Hello,
I just started to use CloverETL and am having trouble with something conceptually. It doesn’t make a lot of sense to me, so I feel like I must be misunderstanding something about CloverETL philosophically that could impact things downstream.
I understand why an edge immediately after a file reader has instructions on how each record should be interpreted: is it a record with fixed length fields? Delimited? Mixed?
Once that is done, my mental model believes the record has been processed into some internal data structure. As such, why does the metadata for any downstream edges have any need of the concept of “fixed”, “delimited” or “mixed”? Indeed, why do the parameters for those matter anymore? Why is size, delimter, etc, necessary downstream?
Is my mental model broken? Are the records kept in source form as they pass through? What am I missing?
Thanks,
Brad
Can anyone confirm one way or the other if I’m missing something or I just need to adjust my mental model?
Hello Brad,
basically you’re right. All this information is needed only when parsing and formatting data and usually it doesn’t matter what metadata (fixed/delimited/mixed) and delimiters are defined on the edges that are not connected to a Reader or Writer. On such edges only number of fields and theirs types are USUALLY important. BUT there are some other components, that can use this information, e.g. SystemExecute or database bulk loaders format the incoming data according to the metadata on input edge.

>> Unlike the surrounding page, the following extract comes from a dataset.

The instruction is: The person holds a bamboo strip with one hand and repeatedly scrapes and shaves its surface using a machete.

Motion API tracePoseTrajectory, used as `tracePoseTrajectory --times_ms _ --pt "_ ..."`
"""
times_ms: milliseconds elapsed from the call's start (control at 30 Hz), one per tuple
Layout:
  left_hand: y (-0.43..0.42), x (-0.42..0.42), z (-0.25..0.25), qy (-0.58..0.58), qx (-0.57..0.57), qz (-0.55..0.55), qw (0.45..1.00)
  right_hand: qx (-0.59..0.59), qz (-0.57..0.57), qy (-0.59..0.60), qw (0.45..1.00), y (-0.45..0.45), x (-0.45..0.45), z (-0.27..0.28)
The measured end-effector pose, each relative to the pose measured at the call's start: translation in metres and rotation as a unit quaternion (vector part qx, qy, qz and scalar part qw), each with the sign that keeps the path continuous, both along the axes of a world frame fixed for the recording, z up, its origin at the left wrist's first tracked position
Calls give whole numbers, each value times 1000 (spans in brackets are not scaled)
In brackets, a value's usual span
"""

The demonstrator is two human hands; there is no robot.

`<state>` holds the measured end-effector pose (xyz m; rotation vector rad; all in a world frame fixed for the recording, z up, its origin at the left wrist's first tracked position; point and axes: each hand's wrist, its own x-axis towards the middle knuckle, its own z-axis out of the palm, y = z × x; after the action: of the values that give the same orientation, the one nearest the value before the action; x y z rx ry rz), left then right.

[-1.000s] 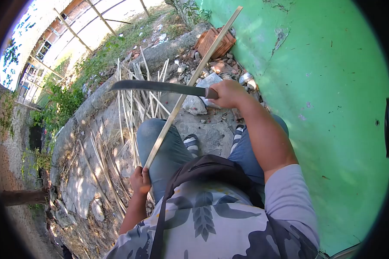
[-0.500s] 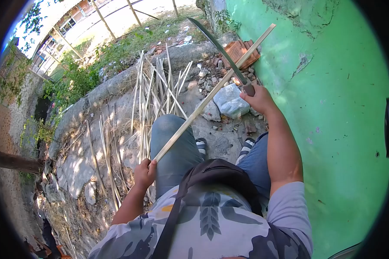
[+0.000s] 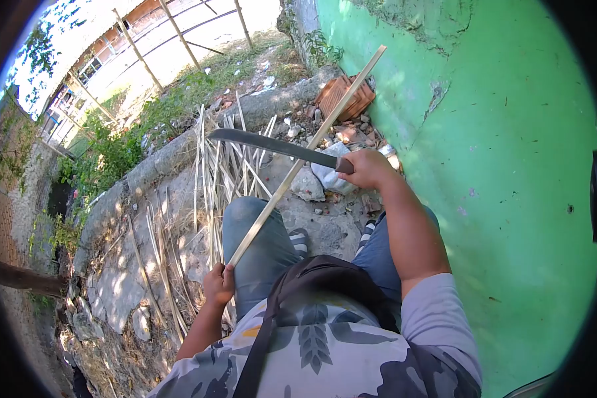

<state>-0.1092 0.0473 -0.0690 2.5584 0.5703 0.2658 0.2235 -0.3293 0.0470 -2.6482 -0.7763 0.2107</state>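
Observation:
My left hand (image 3: 219, 283) is closed round the near end of a long pale bamboo strip (image 3: 270, 207), which slants up and away to the right past my knee. In my right hand (image 3: 367, 168) is the brown handle of a machete (image 3: 272, 143). Its dark, curved blade points left and crosses the strip above its middle. Whether blade and strip touch, I cannot tell. Beyond my left knee lies a loose pile of similar strips (image 3: 209, 172), partly hidden by the knee and the blade.
A green wall (image 3: 504, 199) rises close on my right. Ahead lie white rocks (image 3: 307, 185), rubble and stacked orange tiles (image 3: 346, 98). A low stone ledge (image 3: 159, 159) runs across the left, with green plants (image 3: 116, 149) behind it. More thin strips (image 3: 162, 265) lie on the ground to my left.
The machete has swung from pointing up and away to lying nearly level, tip to the left, and my right hand has come lower and nearer. My left hand keeps its hold on the strip.

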Motion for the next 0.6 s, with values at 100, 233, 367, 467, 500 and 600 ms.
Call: tracePoseTrajectory --times_ms 100,233,367,467,500,600 --pt "-1 0 -2 -7 -4 6 1000 111 -81 13 990 -16 17 -27" --pt "-2 -1 6 3 12 4 1000 142 -116 39 982 -18 23 -37" --pt "-4 1 6 -8 7 -4 1000 75 -47 39 995 -6 4 -25" --pt "-2 0 4 -29 8 -20 999 4 41 26 999 10 -13 -9" --pt "-2 0 4 -34 11 -25 999 -24 65 19 997 16 -17 -7" --pt "-3 -1 4 -34 13 -22 999 -35 106 39 993 22 -23 8"
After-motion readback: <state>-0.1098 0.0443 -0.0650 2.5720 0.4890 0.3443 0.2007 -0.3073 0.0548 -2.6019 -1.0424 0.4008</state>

But, as you wrote, on many edges this information is indeed redundant and is not used. We don’t have an abstract metadata, so even if this information is not needed Clover requires it, as it doesn’t know what you would like to use given metadata for. Good example for transformation, that precisely metadata type is really important is following graph:
READER – delimited metadata → SIMPLE_COPY – fixed metadata → WRITER
In above graph you change the delimited file to fixlength one without any transformation component.